= Yu Kwok Sum =

Footballer

Sammy Yu Kwok Sum (余國森 (jyu^{4} gwok^{3} sam^{1}); born 1954 in Hong Kong) is a retired professional footballer for Bulova SA, South China and Hong Kong national football team. He was a member of the Hong Kong team for the 19 May incident.

==Career==
Yu Kwok Sum played as left back. His emergence at Yuen Long allowed teammate Chan Fat Chi to move to his favourite defensive midfield position. When Bulova was formed in the early eighties, both Yu and Chan moved to the new club. He won two doubles of Hong Kong FA Cup and Hong Kong Viceroy Cup with Bulova in the 1981-82 and 1982-83 seasons.

At the end of the 1984 season, Bulova decided to pull out. Yu and Chan Fat Chi met the owners of Seiko and South China at a restaurant on Prince Edward Road to discuss their future, Chan decided to join Wu Kwok Hung at Seiko while Yu joined South China.
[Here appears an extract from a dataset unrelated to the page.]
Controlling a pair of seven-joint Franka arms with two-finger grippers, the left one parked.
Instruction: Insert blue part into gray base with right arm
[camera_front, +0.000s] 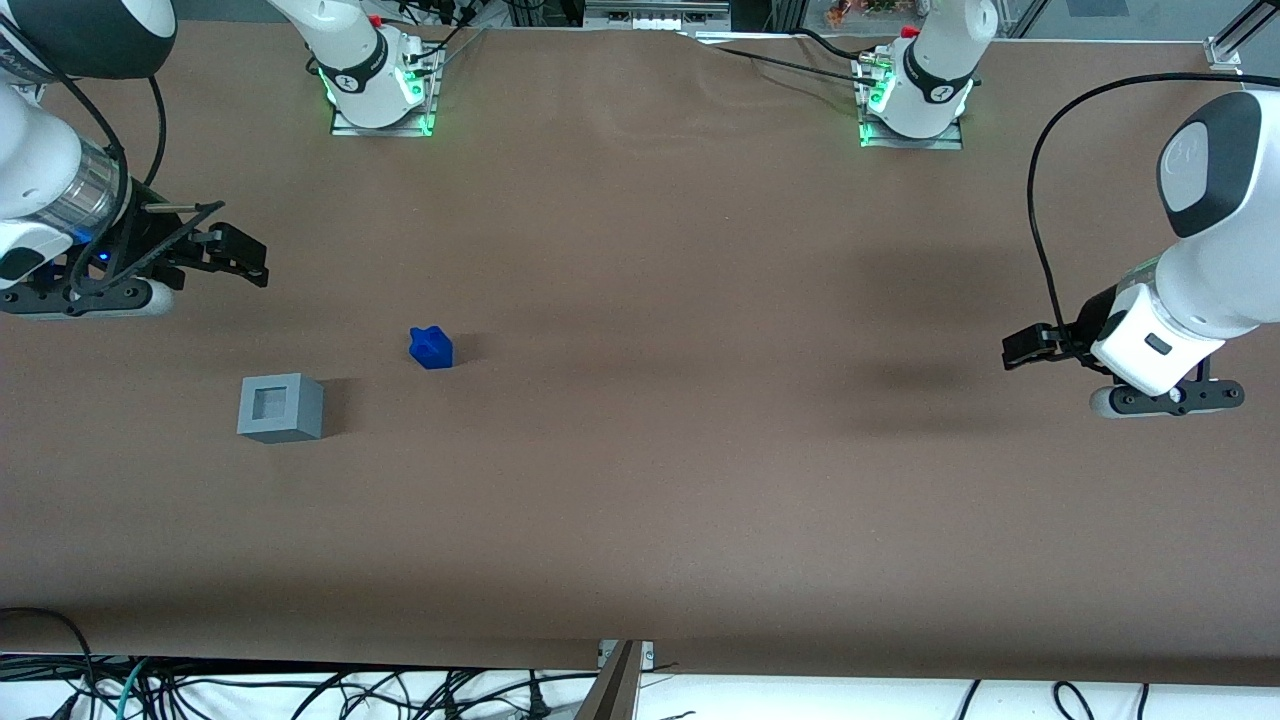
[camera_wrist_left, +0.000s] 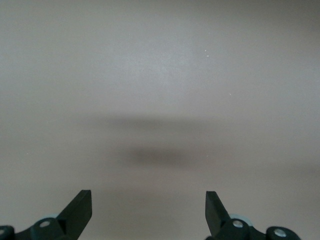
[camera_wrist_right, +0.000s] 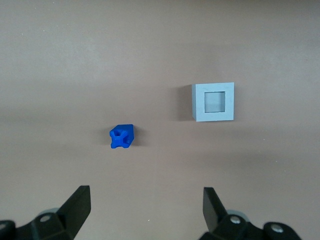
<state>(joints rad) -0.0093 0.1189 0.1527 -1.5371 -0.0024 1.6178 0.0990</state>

Yu has played for Sing Tao, Yuen Long, Eastern, Bulova, South China, Lai Sun and Kuitan.

==Post-playing career==
Yu now operates a marble business. He had expected to retire after playing for Lai Sun, but when his company bid for Kuitan's marble contract, Kuitan's owner asked him to play and teach football at his club in return for granting him their business. He agreed, then played and taught at Kuitan for two years. He has since started his own marble business and mainly work with Sun Hung Kai Properties.

==Personal life==
Yu earned HK$20,000 plus per month at Bulova FC, later his salary rose to HK$35,000. He used his salary to buy a flat at City One in Shatin. He paid if off in just a few years. He currently resides in Cheung Sha Wan. Yu married at the age of 24 and has two sons.

==Honours==
Bulova SA
- Hong Kong FA Cup: 1981-82, 1982-83.